### Problem
Lines below starting with the line with "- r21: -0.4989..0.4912" and going on through the line with "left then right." must be output exactly; the rest of the records must be left out.

-------- Stored data

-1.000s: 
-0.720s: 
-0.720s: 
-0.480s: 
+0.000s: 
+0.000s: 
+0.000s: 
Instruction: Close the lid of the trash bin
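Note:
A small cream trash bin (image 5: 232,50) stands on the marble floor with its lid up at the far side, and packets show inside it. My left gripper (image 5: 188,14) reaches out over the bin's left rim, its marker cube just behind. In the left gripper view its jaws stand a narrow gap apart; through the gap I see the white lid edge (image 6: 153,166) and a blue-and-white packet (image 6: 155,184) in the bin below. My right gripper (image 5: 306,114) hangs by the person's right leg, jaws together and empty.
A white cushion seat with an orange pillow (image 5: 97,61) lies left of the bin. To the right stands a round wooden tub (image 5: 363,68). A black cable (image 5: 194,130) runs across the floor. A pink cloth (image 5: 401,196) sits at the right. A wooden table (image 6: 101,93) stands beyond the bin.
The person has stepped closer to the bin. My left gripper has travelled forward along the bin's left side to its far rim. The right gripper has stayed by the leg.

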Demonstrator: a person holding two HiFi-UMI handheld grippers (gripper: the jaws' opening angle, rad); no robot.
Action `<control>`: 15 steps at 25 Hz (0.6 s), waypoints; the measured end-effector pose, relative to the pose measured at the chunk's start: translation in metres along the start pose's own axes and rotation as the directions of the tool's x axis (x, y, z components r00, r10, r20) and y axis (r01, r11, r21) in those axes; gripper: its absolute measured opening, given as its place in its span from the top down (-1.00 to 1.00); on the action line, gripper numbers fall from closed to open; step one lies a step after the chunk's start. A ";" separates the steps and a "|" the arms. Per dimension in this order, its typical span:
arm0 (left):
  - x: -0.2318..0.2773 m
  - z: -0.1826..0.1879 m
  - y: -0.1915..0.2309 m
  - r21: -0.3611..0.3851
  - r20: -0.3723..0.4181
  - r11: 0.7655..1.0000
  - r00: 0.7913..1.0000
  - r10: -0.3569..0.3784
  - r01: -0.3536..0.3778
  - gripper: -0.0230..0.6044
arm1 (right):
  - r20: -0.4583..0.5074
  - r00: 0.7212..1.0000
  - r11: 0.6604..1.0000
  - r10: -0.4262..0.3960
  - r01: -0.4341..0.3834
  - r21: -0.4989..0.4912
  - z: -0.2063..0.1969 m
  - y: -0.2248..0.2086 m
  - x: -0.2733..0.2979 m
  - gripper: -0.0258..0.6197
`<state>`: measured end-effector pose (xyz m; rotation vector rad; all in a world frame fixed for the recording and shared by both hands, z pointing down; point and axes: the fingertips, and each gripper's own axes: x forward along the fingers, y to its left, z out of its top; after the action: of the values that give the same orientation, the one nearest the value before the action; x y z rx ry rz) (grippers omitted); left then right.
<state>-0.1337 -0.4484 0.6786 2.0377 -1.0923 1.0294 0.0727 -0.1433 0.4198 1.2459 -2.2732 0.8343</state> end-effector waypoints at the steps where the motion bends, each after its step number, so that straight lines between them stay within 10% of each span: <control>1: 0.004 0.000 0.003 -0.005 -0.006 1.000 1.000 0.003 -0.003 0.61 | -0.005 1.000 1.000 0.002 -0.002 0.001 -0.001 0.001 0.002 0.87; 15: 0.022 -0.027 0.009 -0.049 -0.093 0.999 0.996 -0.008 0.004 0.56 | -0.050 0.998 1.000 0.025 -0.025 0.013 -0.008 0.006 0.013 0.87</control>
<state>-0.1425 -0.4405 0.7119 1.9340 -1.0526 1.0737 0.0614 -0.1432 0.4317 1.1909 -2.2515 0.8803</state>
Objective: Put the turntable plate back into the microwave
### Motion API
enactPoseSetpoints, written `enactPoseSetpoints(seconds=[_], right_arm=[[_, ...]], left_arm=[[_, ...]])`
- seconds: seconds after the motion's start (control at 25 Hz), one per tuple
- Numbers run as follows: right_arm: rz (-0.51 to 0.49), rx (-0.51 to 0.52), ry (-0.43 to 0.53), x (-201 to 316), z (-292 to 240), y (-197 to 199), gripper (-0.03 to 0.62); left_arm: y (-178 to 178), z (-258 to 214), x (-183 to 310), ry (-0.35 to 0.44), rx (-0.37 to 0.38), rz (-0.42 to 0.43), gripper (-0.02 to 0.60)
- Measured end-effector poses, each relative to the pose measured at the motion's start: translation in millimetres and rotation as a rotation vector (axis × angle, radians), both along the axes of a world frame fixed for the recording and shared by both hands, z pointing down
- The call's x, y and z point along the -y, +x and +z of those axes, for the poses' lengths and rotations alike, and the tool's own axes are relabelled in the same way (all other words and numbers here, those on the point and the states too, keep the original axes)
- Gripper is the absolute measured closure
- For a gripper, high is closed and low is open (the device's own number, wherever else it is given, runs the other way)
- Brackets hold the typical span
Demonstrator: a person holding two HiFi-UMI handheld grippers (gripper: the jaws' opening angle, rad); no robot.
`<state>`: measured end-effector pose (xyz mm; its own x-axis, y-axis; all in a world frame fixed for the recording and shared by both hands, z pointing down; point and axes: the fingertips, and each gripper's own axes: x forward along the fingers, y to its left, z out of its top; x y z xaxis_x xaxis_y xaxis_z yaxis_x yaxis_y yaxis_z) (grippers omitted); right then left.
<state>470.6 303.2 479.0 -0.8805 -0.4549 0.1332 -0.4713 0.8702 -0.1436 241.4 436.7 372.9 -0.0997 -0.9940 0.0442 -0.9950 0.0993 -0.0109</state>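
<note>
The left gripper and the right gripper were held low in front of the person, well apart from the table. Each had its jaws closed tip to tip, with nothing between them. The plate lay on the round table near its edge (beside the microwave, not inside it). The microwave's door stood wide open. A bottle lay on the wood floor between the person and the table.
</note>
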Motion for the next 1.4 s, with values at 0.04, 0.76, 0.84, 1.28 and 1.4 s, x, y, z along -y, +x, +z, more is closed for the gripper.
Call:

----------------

### Answer for the task
  - r21: -0.4989..0.4912
  - z: -0.2063..0.1969 m
  - y: -0.2248..0.2086 m
  - x: -0.2733..0.2979 m
  - gripper: -0.0258..0.6197
`<state>`: measured end-effector pose (xyz m; rotation vector rad; all in a world frame fixed for the recording and shared by both hands, z pointing down; point and axes: the fingertips, and each gripper's own axes: x forward along the fingers, y to its left, z out of its top; after the action: of the values that give the same orientation, the one nearest the value before the action; x y z rx ry rz) (grippers omitted); left then right.

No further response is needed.